Wajah ayahnya memucat, terkejut, namun Seo Han sudah terlalu hanyut dalam badai lukanya.
"Dan kau... kau baru datang sekarang? Setelah aku berhasil membangun hidupku sendiri? Setelah aku tidak butuh uangmu lagi? Setelah aku belajar untuk TIDAK MEMBUTUHKANMU LAGI?!"
Dadanya naik turun tak beraturan, mencengkeram kain kausnya. Ia mendekatkan wajahnya yang basah kuyup oleh air mata dan keputusasaan kepada ayahnya.
"Pergi," desisnya, suaranya bergetar penuh kebencian murni dan luka yang tak tersembuhkan. "Pergi dan jangan pernah kembali! Aku lebih baik menjadi yatim piatu daripada memiliki ayah sepertimu!"
Kata-kata itu, diucapkan tanpa sentuhan fisik, menghantam sang ayah lebih keras daripada pukulan apa pun.
Seo Han membalikkan badan, membuka pintu dengan brutal, dan membantingnya. Di balik pintu, tubuhnya roboh ke lantai dingin. Ia merangkak, tangisnya semakin menjadi-jadi. Isakannya yang keras dan tak terbendung bergema di rumah yang sunyi itu—tangisan untuk semua tahun yang hilang, untuk semua rasa sakit yang harus ditanggungnya, untuk anak laki-laki yang dipaksa dewasa terlalu cepat.
Di tengah tangisan, penglihatan Seo Han mulai kabur, digantikan oleh gambaran yang nyata dari masa lalu yang ia coba lupakan:
...----------------...
FLASHBACK
Lantai dingin di depan pintu kamar rumah mereka.
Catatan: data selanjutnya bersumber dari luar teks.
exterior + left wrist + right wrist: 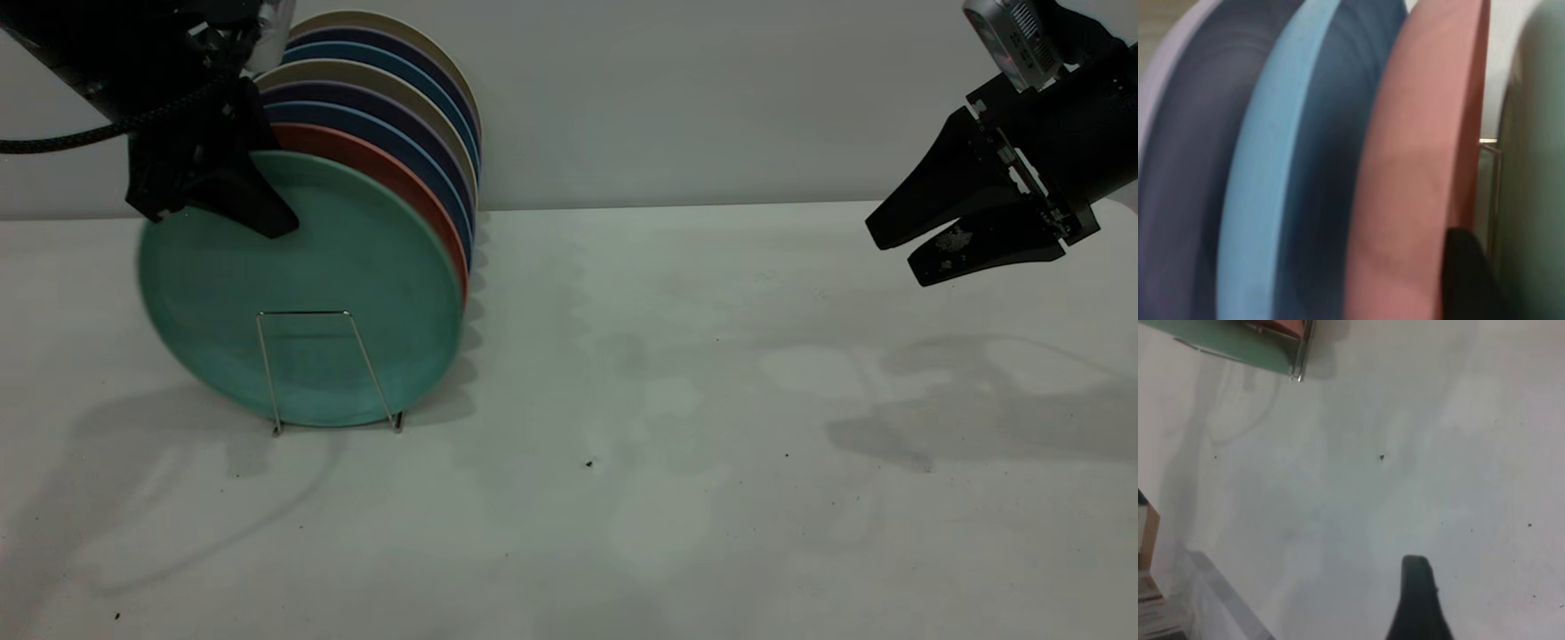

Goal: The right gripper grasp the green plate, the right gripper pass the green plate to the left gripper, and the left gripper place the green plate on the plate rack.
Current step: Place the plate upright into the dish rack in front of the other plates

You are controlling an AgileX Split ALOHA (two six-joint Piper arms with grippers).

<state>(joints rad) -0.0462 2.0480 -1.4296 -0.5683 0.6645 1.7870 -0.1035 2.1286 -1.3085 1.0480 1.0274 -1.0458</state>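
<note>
My left gripper (218,200), a black wedge-fingered pincer on a black arm, sits at the upper rim of the round matte teal-green plate (302,293). One finger lies over the plate's front face. From the left wrist view a dark fingertip shows in the gap between that plate (1538,200) and the salmon-pink plate (1418,173) behind it, so the fingers straddle the rim. Whether they are pressing the rim or just off it, I cannot tell.

Green plate: stands on edge at the front of the row, leaning slightly back, lower edge down at the table behind the front loop of the thin silver wire rack (329,369). That trapezoid loop rises only partway up the plate's face. The right wrist view catches the plate's lower edge (1238,347) and a corner of the wire (1301,350).

Behind the green plate, in order: salmon-pink plate (400,182), then dark blue plates (418,164) and beige ones, all upright and closely spaced.

My right gripper (916,244), black with a silvery labelled part above it, hangs in the air well apart at the far right over the white table (676,498). Its fingers are slightly parted and hold nothing.
</note>
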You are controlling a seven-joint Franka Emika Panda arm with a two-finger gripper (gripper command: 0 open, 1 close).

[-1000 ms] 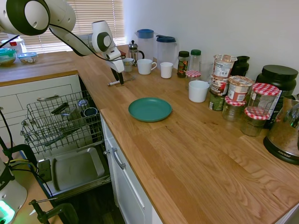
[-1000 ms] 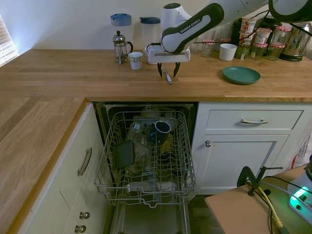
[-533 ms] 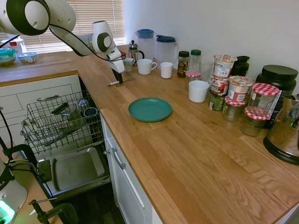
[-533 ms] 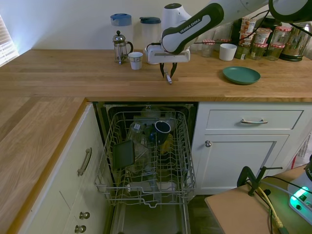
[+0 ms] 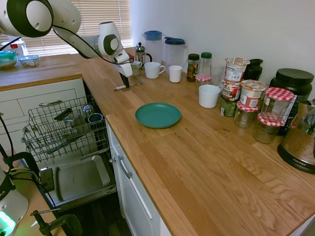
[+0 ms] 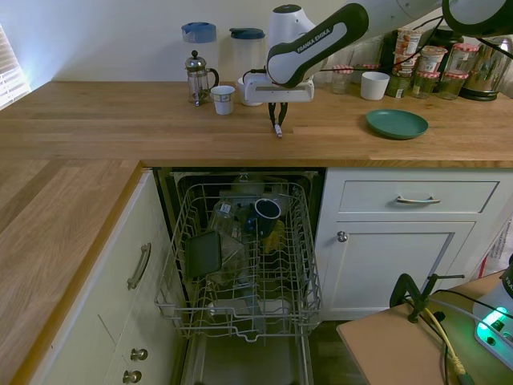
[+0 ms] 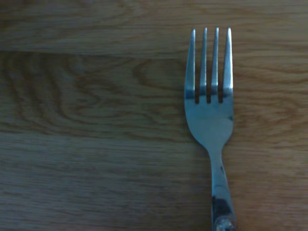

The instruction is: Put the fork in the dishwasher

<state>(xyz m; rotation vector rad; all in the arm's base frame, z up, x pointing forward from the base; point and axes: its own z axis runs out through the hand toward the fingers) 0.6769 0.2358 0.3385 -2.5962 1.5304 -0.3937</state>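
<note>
The slim silvery fork [image 5: 118, 88] [image 6: 278, 131] lies flat on the wooden counter, above the dishwasher. In the wrist view the fork [image 7: 209, 115] fills the frame, tines pointing away and handle running off the bottom edge. My gripper [image 5: 126, 83] [image 6: 276, 122] stands upright over the handle with its fingers drawn in on it. The fork still rests on the wood. The dishwasher's grey wire rack [image 5: 37, 123] [image 6: 180, 273] is pulled out below the counter edge, over the dropped steel door panel [image 5: 81, 179].
A small cup [image 6: 223, 99], a French press [image 6: 197, 77] and two jugs stand just behind the gripper. A green plate [image 5: 158, 115] lies further along the counter. Mugs and several jars [image 5: 246, 98] line the wall. Dishes and dark utensils sit in the rack.
The fingers stood wide apart on either side of the fork a second ago and have closed in on its handle. The fork has not moved.
</note>
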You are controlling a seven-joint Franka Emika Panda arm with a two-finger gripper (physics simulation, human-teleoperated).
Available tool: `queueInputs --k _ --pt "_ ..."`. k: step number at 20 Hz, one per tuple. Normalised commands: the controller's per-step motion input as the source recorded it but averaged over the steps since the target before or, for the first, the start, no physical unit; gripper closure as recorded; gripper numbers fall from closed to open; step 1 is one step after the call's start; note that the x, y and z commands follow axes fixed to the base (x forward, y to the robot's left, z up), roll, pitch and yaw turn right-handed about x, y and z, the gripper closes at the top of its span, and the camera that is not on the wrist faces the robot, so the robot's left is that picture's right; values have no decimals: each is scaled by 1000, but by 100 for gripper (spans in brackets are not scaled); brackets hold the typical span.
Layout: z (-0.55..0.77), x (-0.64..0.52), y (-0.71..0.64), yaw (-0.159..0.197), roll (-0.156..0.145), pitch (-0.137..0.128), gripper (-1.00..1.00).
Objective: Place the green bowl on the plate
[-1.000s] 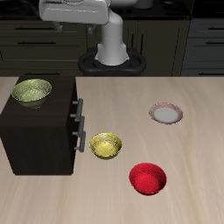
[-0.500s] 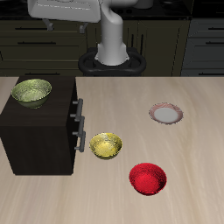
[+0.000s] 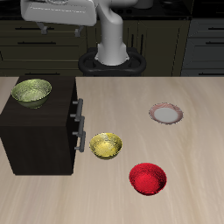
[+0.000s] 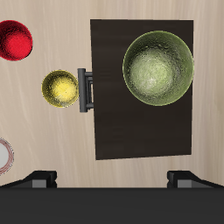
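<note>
The green bowl (image 3: 31,92) sits on top of a dark cabinet (image 3: 39,131); the wrist view shows it from above (image 4: 157,68), with a mottled pale inside. The plate (image 3: 166,114), whitish with a pinkish-red rim, lies on the table well apart from the cabinet; only its edge shows in the wrist view (image 4: 4,155). My gripper (image 4: 116,179) hangs high above the cabinet, with its fingertips (image 4: 42,179) spread wide apart and empty. In the exterior view only the arm's body (image 3: 59,10) shows above the cabinet.
A yellow bowl (image 3: 106,145) sits on the table beside the cabinet's handles (image 3: 79,125). A red bowl (image 3: 147,178) lies nearer the table's front edge. The robot's base (image 3: 112,54) stands at the back.
The arm has moved sideways across the back of the scene, coming over the cabinet and the green bowl. Nothing on the table has moved.
</note>
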Motion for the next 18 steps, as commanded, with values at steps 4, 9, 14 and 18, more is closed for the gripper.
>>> queueInputs --k 4,9,14,18 --pt "42 257 -160 17 -38 -15 -100" --pt "-36 249 -186 7 -3 13 -100" --pt "-84 273 -169 3 2 3 -100" --pt "-4 265 -175 21 -6 -29 -100"
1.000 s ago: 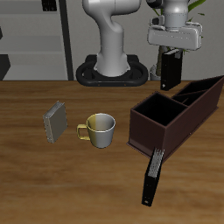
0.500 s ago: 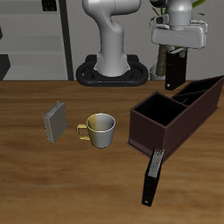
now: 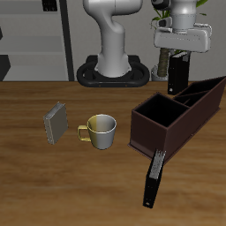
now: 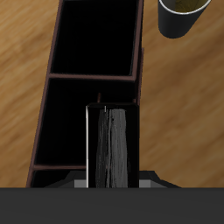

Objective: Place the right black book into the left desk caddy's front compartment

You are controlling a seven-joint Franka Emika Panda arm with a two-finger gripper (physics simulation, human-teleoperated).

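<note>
— Black hardback slab, the right black book (image 3: 177, 76): where is it now?

— Hanging upright in the air, clamped between the jaws of the two-finger gripper (image 3: 179, 55), above the long maroon-brown desk caddy (image 3: 157, 132) toward its farther end. The jaws are closed on the book's upper part. Its lower edge is close over the caddy's far wall, but whether it touches I cannot tell.

— What differs from half a second back?

— Little. The gripper and book have slid a touch sideways toward the caddy's far end; height looks about the same. Against a full second ago the shift is plainer, and the book also sits a little higher. Nothing else on the wooden worktop (image 3: 35, 190) has moved.

— And from the wrist?

— The book (image 4: 113, 147) stands on end in the middle, its grey-streaked edge facing the camera, with the caddy (image 4: 52, 83) and both dark compartments below it. The gripper body cuts off the book's held end, and the fingers themselves are not clearly made out.

— Anything else hard to read?

— The slimmer black book with a pale strip (image 3: 154, 179) leans against the caddy's front end. The pale yellow-green mug (image 3: 100, 131) sits beside a small grey book (image 3: 56, 124). In the wrist view the mug (image 4: 182, 15) is cut off by the frame. Compartment floors are too dark to see.
</note>
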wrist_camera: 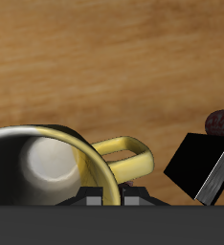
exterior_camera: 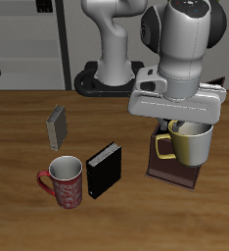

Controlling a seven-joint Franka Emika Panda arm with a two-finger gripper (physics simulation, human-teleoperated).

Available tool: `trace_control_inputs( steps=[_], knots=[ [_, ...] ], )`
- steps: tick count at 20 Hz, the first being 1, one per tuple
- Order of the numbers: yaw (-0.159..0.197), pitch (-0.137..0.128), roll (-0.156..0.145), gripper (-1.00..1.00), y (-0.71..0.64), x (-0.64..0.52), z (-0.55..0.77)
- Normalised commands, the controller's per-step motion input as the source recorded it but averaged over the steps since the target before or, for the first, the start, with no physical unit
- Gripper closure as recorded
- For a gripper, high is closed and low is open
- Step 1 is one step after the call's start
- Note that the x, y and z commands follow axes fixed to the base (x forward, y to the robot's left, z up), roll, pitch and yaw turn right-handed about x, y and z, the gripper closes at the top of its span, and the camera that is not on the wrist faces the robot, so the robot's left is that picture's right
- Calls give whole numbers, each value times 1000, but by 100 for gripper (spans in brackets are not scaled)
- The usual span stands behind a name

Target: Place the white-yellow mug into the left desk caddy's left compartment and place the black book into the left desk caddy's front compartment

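Note:
My gripper [exterior_camera: 188,125] is shut on the rim of the white-yellow mug [exterior_camera: 191,143]. The mug hangs upright over the far part of the dark brown left desk caddy [exterior_camera: 171,173], its handle [exterior_camera: 165,149] pointing toward the black book. The mug hides the caddy's compartments, so I cannot tell whether its base is inside one. The black book [exterior_camera: 104,169] stands upright on the table beside the caddy. In the wrist view the mug [wrist_camera: 49,163] and its handle [wrist_camera: 125,158] fill the foreground. The black book [wrist_camera: 202,165] shows beyond it, and the caddy is out of view there.
A red patterned mug [exterior_camera: 63,182] stands beside the black book near the table's front edge, and also shows as the red mug [wrist_camera: 222,122] in the wrist view. A small grey book [exterior_camera: 57,125] stands farther back. The robot's base [exterior_camera: 112,76] is at the back.

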Motion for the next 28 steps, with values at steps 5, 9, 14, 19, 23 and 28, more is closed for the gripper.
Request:
trace_control_inputs(
  steps=[5, 9, 14, 19, 23, 28],
  knots=[
    [3, -64, -14, 100, -157, -481, 723],
    [40, -51, 18, 100, 27, -490, 495],
    [31, -48, 8, 100, 117, -652, 418],
    [24, -14, 47, 100, 232, -581, 138],
    [43, -12, 79, 100, 310, -488, -95],
    [27, -22, 45, 100, 212, -465, -135]
  ],
)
Udara malam desa gimnyeong-ri menusuk tulang. Bocah berusia sembilan tahun itu meringkuk di atas kaus yang dijadikan bantal. Perutnya kosong, perih karena hanya terisi mi instan dingin yang ia temukan di dapur. Ia tidak berani tidur di kasur karena takut Ayah datang dan ia tidak mendengarnya. Kehangatan adalah kata yang asing. Satu-satunya teman adalah rasa lapar yang menusuk dan janji palsu yang Ayah ucapkan: "Tunggu sebentar, Ayah akan segera kembali." Seminggu. Dua minggu. Bau mi basi yang menyengat di kamar mandi dan pusing yang membuatnya jatuh di lapangan sekolah menjadi lagu pengantar tidurnya selama berbulan-bulan.
...----------------...
🚪 Kembali ke Saat Ini
Isakannya mereda menjadi desahan pelan, menyisakan keheningan yang mematikan. Seo Han bersandar pada pintu, kelelahan total. Air mata sudah mengering di pipinya, menyisakan bekas rasa asin.